Wednesday, December 10, 2014
Federal government promises chip-enabled payment acceptance
Most credit cards in the U.S. have been replaced this year or will be replaced next year with cards that contain a special chip. Retailers are in the process of upgrading payment terminals to accept payments on these newer cards with entry of a PIN by the customer. The private sector is generally ahead of government entities in adoption of the new chip-and-PIN (also known as EMV) technology, but the Obama administration has announced that federal agencies will begin accepting EMV payments soon.
Specifically, the White House says any new "retail payment card terminals at federal agency facilities" must be chip enabled beginning January 1, 2015. I'm not sure what exactly this would include, and whether any federal facilities in the Atlanta area accept retail-style credit card payments. To the best of my knowledge, the Internal Revenue Service does not accept credit card payments for income taxes. The IRS accepts checks, electronic checks, and (according to their website) they accept cash payments with exact change at their two Atlanta-area offices. Perhaps gift shops at national parks would be included.

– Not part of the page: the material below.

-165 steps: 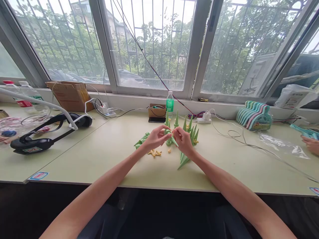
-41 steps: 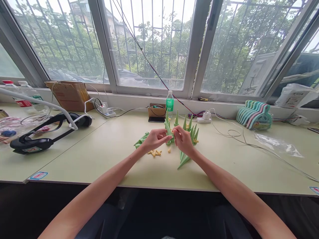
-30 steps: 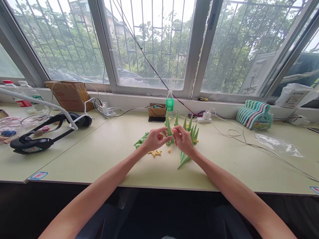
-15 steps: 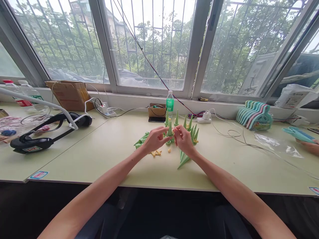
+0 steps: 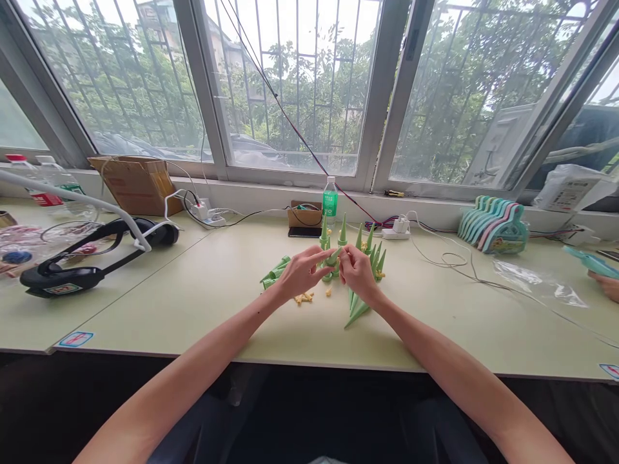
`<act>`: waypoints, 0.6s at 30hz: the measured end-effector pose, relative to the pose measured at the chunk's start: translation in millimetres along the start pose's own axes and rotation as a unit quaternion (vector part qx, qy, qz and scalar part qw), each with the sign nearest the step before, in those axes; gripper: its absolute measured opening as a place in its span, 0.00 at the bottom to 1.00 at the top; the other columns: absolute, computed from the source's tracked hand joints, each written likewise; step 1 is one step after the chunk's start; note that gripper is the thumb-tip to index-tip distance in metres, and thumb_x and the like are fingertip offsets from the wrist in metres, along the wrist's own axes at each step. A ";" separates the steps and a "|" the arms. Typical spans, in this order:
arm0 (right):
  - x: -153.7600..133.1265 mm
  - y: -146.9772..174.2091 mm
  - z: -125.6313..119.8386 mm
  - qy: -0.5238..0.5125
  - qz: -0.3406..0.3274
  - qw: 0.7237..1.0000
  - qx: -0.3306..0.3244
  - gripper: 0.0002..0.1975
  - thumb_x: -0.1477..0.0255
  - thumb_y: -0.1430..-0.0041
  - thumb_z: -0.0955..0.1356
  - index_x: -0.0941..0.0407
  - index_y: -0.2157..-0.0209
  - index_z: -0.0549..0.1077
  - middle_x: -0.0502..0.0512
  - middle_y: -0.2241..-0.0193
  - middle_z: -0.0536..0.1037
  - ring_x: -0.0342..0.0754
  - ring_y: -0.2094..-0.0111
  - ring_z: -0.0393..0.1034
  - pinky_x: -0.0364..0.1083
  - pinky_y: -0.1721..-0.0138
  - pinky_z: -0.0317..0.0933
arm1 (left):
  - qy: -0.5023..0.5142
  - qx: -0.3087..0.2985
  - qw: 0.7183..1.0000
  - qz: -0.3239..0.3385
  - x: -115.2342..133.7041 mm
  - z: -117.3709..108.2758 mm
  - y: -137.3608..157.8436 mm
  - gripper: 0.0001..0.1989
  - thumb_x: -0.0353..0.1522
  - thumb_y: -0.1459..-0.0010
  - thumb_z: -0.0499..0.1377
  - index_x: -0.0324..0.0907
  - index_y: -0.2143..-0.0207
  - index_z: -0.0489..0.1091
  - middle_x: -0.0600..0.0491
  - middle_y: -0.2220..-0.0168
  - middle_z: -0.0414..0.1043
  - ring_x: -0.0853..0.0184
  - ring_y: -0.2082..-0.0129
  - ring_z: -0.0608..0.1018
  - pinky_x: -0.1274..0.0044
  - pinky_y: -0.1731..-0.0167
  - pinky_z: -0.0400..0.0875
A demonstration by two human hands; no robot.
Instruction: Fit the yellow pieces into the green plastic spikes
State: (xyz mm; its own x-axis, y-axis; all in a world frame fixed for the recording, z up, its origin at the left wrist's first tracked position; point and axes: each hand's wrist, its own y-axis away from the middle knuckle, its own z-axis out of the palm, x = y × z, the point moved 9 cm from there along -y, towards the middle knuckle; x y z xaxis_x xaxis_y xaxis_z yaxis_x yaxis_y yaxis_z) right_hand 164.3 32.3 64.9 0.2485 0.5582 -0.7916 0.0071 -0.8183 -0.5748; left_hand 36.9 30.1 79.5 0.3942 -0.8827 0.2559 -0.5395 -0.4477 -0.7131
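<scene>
My left hand (image 5: pixel 304 269) is closed round the base of a green plastic cone (image 5: pixel 333 257), which tilts with its tip to the upper right. My right hand (image 5: pixel 355 265) is pinched at the cone's tip side; what sits between its fingertips is too small to make out. Just behind my hands stand several upright green cones (image 5: pixel 343 229), some with small yellow pieces at their bases. More green cones (image 5: pixel 358 310) lie by my right wrist. Green tube-like parts (image 5: pixel 275 270) lie left of my left hand, and small yellow pieces (image 5: pixel 304 298) are scattered below it.
A water bottle (image 5: pixel 329 201) and a dark phone (image 5: pixel 304 232) stand behind the cones. At left are a black headset (image 5: pixel 68 278) and a cardboard box (image 5: pixel 135 185). Hangers (image 5: pixel 493 225), cables and a plastic bag (image 5: pixel 536 278) lie right. Another person's hand (image 5: pixel 604 283) shows at the right edge.
The cone in my left hand has gone from upright to tilted toward the right. At the right edge, the other person's hand and blue item have moved slightly.
</scene>
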 end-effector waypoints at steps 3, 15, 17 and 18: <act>0.5 0.2 -0.7 -0.017 0.010 1.000 0.004 0.18 0.55 0.35 0.60 0.53 0.72 0.61 0.43 0.88 0.61 0.42 0.89 0.57 0.42 0.85 0.50 | 0.007 -0.001 0.999 -0.033 0.2 0.3 -2.0 0.19 0.40 0.38 0.56 0.45 0.46 0.68 0.51 0.62 0.70 0.78 0.81 0.65 0.82 0.76 0.65; -1.3 0.2 -11.5 -0.002 -0.008 0.998 0.057 0.19 0.52 0.35 0.58 0.52 0.69 0.60 0.43 0.86 0.62 0.41 0.89 0.57 0.41 0.85 0.52 | 0.156 0.055 0.972 -0.166 -12.1 -6.5 -4.8 0.21 0.46 0.43 0.59 0.40 0.54 0.67 0.52 0.65 0.72 0.76 0.80 0.71 0.83 0.81 0.67; -4.3 1.2 -13.2 0.020 -0.023 0.997 0.064 0.18 0.53 0.34 0.58 0.53 0.69 0.61 0.43 0.85 0.62 0.40 0.87 0.57 0.41 0.84 0.53 | 0.186 0.056 0.961 -0.198 -17.8 -5.2 -3.3 0.20 0.48 0.42 0.58 0.39 0.63 0.69 0.53 0.70 0.71 0.76 0.82 0.71 0.83 0.83 0.65; -6.1 1.9 -13.3 0.034 -0.032 0.997 0.064 0.18 0.54 0.34 0.58 0.53 0.69 0.61 0.44 0.85 0.62 0.40 0.87 0.58 0.40 0.83 0.53 | 0.198 0.056 0.955 -0.213 -20.7 -4.6 -2.5 0.21 0.49 0.42 0.56 0.38 0.67 0.69 0.54 0.73 0.71 0.76 0.84 0.70 0.83 0.85 0.63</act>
State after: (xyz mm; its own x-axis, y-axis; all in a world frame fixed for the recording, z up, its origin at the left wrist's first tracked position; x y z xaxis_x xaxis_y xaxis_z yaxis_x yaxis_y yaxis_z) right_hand 175.6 25.6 71.3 0.3165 0.5938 -0.7397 -0.0985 -0.7550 -0.6483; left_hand 26.7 48.8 79.0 0.2347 -0.6192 0.7493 -0.3016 -0.7792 -0.5495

No EMV directives have come from the governor's office for state agency payment acceptance, and there is no requirement yet for cities or counties in Georgia to accept payments using EMV-enabled terminals. In October 2015, merchants including government entities that accept credit card payments will face greater liability in the event of credit card fraud committed as a result of credit card transactions made at terminals that aren't chip-and-PIN enabled.
Locally, Kroger has already installed the hardware necessary to accept EMV cards, but won't have the software ready to make it work until next year. Reportedly, Target, Walmart, Home Depot, and Walgreens will be able to accept chip and PIN payments in or before January 2015.